Spark SQL supports the following data types:

  • Numeric types
    • ByteType: Represents 1-byte signed integer numbers. The range of numbers is from -128 to 127.
    • ShortType: Represents 2-byte signed integer numbers. The range of numbers is from -32768 to 32767.
    • IntegerType: Represents 4-byte signed integer numbers. The range of numbers is from -2147483648 to 2147483647.
    • LongType: Represents 8-byte signed integer numbers. The range of numbers is from -9223372036854775808 to 9223372036854775807.
    • FloatType: Represents 4-byte single-precision floating point numbers.
    • DoubleType: Represents 8-byte double-precision floating point numbers.
    • DecimalType: Represents arbitrary-precision signed decimal numbers. Backed internally by java.math.BigDecimal. A BigDecimal consists of an arbitrary precision integer unscaled value and a 32-bit integer scale.
  • String type: StringType: Represents character string values.
  • Binary type: BinaryType: Represents byte sequence values.
  • Boolean type: BooleanType: Represents boolean values.
  • Datetime types
    • TimestampType: Represents values comprising values of fields year, month, day, hour, minute, and second, with the session local time zone. The timestamp value represents an absolute point in time.
    • DateType: Represents values comprising values of fields year, month and day, without a time-zone.
  • Complex types
    • ArrayType(elementType, containsNull): Represents values comprising a sequence of elements with the type of elementType. containsNull is used to indicate if elements in a ArrayType value can have null values.
    • MapType(keyType, valueType, valueContainsNull): Represents values comprising a set of key-value pairs. The data type of keys is described by keyType and the data type of values is described by valueType. For a MapType value, keys are not allowed to have null values. valueContainsNull is used to indicate if values of a MapType value can have null values.
    • StructType(fields): Represents values with the structure described by a sequence of StructField (fields).
    • StructField(name, dataType, nullable): Represents a field in a StructType. The name of a field is indicated by name. The data type of a field is indicated by dataType. nullable is used to indicate if values of these fields can have null values.

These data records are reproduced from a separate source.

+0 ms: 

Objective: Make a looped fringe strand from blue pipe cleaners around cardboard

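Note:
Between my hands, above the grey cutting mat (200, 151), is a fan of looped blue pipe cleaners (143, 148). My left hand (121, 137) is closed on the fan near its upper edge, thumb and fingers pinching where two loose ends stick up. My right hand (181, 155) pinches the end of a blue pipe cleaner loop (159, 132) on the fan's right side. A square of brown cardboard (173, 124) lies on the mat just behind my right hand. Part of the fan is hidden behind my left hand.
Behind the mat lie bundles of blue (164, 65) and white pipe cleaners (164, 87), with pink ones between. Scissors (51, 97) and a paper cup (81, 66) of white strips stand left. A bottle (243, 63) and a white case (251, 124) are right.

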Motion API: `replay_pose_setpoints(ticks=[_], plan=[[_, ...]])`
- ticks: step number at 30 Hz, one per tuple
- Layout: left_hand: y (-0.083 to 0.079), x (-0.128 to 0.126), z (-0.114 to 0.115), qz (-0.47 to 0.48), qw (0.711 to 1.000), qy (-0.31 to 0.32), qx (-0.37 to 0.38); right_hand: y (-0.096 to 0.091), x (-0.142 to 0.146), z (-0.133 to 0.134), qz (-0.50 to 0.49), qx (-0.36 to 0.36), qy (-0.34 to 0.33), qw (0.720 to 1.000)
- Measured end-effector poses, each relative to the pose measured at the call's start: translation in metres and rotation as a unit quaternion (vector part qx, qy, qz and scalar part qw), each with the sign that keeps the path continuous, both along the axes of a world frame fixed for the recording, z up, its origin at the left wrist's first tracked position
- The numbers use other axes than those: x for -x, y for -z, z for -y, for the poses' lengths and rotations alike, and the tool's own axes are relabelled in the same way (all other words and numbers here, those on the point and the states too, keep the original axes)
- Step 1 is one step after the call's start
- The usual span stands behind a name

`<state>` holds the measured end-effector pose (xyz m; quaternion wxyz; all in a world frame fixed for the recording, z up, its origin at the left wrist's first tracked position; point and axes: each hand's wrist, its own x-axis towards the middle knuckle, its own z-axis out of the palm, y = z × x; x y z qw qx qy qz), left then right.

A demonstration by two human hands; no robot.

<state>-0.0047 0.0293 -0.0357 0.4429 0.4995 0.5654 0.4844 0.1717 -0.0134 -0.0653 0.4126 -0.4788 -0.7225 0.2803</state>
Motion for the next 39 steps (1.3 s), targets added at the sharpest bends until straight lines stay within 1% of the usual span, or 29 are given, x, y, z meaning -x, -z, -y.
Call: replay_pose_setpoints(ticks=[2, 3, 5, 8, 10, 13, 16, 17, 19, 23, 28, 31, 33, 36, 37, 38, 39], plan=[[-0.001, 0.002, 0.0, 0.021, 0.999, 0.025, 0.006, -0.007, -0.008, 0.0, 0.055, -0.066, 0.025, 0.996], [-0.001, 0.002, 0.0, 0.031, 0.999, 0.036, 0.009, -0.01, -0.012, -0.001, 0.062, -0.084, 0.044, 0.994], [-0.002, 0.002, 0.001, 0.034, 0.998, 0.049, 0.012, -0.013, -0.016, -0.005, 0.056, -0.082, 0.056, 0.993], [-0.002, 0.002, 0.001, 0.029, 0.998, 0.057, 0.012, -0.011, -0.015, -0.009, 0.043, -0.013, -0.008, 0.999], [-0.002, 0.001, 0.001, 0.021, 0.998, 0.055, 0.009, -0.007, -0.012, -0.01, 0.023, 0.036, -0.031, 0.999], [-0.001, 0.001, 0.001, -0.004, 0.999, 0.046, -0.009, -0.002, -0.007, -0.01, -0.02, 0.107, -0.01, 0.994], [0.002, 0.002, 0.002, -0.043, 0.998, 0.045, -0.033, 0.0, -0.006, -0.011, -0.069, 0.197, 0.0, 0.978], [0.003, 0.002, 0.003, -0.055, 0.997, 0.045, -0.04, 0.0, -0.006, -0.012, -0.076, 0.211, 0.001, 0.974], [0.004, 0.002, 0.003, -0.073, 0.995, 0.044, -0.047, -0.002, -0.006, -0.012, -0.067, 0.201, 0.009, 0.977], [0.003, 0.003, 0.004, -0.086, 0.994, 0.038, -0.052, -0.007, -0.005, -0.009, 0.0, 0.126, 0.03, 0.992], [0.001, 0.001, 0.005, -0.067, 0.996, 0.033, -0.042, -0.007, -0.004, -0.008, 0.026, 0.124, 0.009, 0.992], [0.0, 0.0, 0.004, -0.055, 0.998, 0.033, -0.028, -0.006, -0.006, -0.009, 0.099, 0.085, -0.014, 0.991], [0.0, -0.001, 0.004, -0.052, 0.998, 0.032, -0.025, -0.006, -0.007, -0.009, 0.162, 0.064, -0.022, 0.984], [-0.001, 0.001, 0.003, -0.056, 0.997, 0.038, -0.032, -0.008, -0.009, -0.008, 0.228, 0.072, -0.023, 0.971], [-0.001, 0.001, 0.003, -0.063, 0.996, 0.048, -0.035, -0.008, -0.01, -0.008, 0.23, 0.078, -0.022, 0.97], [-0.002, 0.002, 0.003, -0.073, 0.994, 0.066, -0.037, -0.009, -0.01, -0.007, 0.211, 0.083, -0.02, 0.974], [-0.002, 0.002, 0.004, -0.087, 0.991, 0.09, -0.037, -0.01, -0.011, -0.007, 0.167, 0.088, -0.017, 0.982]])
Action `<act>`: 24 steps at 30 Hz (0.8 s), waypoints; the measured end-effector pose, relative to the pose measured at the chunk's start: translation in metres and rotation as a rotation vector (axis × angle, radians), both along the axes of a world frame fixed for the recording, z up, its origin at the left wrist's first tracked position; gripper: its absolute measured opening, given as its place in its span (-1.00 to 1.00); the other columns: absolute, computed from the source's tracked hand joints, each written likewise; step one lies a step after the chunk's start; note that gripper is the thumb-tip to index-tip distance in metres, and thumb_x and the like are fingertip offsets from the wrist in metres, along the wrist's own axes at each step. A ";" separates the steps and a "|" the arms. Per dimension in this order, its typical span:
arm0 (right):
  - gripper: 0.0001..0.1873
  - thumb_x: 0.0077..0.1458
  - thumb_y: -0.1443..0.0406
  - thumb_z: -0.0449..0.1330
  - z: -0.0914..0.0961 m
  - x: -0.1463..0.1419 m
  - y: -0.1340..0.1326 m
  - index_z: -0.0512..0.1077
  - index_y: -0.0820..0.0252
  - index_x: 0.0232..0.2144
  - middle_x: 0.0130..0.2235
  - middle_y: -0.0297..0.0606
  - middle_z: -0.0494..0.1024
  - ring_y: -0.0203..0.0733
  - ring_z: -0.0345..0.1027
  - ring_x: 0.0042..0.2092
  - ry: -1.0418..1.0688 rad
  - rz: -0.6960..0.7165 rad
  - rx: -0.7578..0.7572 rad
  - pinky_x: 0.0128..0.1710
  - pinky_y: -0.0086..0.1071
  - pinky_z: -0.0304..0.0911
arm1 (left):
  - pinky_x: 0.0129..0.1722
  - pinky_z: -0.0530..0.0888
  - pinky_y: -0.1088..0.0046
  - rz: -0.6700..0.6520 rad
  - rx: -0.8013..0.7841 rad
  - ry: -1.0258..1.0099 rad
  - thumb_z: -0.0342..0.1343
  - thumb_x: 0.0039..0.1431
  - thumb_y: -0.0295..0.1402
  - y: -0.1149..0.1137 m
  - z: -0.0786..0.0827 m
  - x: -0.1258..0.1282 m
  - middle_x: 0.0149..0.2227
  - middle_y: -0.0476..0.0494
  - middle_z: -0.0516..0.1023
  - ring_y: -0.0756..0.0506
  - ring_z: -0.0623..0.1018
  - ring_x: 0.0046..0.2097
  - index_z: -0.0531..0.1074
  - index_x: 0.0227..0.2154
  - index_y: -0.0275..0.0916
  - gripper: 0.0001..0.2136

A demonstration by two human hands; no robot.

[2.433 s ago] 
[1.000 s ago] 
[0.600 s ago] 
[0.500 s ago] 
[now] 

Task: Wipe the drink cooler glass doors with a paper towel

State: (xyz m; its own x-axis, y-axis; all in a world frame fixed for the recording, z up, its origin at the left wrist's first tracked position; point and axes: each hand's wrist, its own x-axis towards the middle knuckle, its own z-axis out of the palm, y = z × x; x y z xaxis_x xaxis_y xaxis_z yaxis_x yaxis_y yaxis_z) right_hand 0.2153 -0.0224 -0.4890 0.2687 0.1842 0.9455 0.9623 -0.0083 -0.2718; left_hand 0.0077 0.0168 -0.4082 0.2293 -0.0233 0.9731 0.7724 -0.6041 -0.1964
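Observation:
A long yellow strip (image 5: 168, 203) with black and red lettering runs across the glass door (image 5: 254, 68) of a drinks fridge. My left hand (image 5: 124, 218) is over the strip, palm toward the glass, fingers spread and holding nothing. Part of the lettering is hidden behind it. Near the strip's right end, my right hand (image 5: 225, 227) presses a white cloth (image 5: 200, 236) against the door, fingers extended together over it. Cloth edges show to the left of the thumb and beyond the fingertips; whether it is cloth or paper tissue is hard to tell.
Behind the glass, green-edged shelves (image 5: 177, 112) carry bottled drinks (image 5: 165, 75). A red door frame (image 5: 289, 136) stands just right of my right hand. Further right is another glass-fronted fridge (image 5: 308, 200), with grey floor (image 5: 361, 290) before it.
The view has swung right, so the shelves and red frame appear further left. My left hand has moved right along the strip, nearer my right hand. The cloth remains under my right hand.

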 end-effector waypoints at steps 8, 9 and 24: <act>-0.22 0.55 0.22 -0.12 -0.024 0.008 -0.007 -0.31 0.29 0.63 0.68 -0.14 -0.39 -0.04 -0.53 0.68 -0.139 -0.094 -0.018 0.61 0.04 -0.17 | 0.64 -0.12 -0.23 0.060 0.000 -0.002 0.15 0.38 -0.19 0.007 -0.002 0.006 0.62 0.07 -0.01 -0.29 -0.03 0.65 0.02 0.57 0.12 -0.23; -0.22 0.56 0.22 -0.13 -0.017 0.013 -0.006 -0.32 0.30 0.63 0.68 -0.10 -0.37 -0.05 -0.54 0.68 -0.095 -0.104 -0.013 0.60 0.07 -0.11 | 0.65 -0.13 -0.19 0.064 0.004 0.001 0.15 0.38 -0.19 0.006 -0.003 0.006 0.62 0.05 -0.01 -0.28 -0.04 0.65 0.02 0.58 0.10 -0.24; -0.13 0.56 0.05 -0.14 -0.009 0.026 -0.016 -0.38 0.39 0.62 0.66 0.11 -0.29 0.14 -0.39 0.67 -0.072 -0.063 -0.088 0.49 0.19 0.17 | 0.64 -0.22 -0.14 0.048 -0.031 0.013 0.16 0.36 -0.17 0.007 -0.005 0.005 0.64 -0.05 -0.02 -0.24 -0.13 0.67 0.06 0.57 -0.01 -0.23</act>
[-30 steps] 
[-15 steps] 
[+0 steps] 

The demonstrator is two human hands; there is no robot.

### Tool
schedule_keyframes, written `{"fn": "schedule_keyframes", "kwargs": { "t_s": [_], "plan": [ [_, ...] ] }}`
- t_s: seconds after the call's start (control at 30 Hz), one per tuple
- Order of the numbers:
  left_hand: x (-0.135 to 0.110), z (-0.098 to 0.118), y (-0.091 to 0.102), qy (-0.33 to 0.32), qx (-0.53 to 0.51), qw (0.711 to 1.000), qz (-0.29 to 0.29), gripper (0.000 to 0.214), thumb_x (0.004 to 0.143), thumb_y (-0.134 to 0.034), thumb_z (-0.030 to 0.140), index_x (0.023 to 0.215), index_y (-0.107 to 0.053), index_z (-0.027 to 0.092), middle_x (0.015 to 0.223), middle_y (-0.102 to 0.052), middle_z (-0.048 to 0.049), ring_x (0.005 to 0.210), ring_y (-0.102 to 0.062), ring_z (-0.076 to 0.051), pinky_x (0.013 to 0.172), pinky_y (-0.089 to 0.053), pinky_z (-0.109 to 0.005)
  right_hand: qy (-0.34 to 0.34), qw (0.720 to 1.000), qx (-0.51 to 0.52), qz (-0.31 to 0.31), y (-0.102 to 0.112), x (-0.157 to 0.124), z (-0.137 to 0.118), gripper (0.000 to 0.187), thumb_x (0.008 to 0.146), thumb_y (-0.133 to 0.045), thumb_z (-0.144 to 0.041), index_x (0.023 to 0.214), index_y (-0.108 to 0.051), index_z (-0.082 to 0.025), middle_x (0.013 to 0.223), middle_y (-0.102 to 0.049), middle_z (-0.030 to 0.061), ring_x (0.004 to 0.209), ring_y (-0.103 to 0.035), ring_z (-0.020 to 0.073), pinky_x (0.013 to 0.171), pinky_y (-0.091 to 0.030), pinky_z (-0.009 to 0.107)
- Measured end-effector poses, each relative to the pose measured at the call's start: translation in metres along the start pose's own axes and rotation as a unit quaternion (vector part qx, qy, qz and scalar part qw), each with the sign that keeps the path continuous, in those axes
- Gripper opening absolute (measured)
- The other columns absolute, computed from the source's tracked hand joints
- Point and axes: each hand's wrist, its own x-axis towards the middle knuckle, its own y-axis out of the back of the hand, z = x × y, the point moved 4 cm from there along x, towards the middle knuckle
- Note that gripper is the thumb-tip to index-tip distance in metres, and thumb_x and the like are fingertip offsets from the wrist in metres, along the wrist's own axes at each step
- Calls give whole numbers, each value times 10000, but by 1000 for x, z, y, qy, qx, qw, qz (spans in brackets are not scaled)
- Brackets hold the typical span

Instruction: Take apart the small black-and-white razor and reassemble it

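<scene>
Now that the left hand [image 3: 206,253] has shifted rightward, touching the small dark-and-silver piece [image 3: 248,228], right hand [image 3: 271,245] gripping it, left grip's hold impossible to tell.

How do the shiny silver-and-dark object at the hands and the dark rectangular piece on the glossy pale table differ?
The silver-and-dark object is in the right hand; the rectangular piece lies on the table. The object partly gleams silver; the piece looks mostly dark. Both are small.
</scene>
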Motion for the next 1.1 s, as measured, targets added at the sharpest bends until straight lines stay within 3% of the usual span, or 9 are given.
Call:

The following table shows the type names and aliases for each data type.

Data type SQL name
BooleanType BOOLEAN
ByteType BYTE, TINYINT
ShortType SHORT, SMALLINT
IntegerType INT, INTEGER
LongType LONG, BIGINT
FloatType FLOAT, REAL
DoubleType DOUBLE
DateType DATE
TimestampType TIMESTAMP
StringType STRING
BinaryType BINARY
DecimalType DECIMAL, DEC, NUMERIC
CalendarIntervalType INTERVAL
ArrayType ARRAY<element_type>
StructType STRUCT<field1_name: field1_type, field2_name: field2_type, ...>
MapType MAP<key_type, value_type>

Examples

CREATE TABLE my_table (name STRING, age INT)

CREATE TABLE my_table (name STRING, age INT)
  COMMENT 'This table is partitioned'
  PARTITIONED BY (hair_color STRING COMMENT 'This is a column comment')
  TBLPROPERTIES ('status'='staging', 'owner'='andrew')

CREATE TABLE my_table (name STRING, age INT)
  COMMENT 'This table specifies a custom SerDe'
  ROW FORMAT SERDE 'org.apache.hadoop.hive.ql.io.orc.OrcSerde'
  STORED AS
      INPUTFORMAT 'org.apache.hadoop.hive.ql.io.orc.OrcInputFormat'
      OUTPUTFORMAT 'org.apache.hadoop.hive.ql.io.orc.OrcOutputFormat'

CREATE TABLE my_table (name STRING, age INT)
  COMMENT 'This table uses the CSV format'
  ROW FORMAT DELIMITED FIELDS TERMINATED BY ','
  STORED AS TEXTFILE

CREATE TABLE your_table
  COMMENT 'This table is created with existing data'
  AS SELECT * FROM my_table

CREATE EXTERNAL TABLE IF NOT EXISTS my_table (name STRING, age INT)
  COMMENT 'This table is created with existing data'
  LOCATION 'spark-warehouse/tables/my_existing_table'

Create Table Like

CREATE TABLE [IF NOT EXISTS] [db_name.]table_name1 LIKE [db_name.]table_name2 [LOCATION path]

Create a managed table using the definition/metadata of an existing table or view. The created table always uses its own directory in the default warehouse location.

Note

Delta Lake does not support CREATE TABLE LIKE. Instead use CREATE TABLE AS. See AS.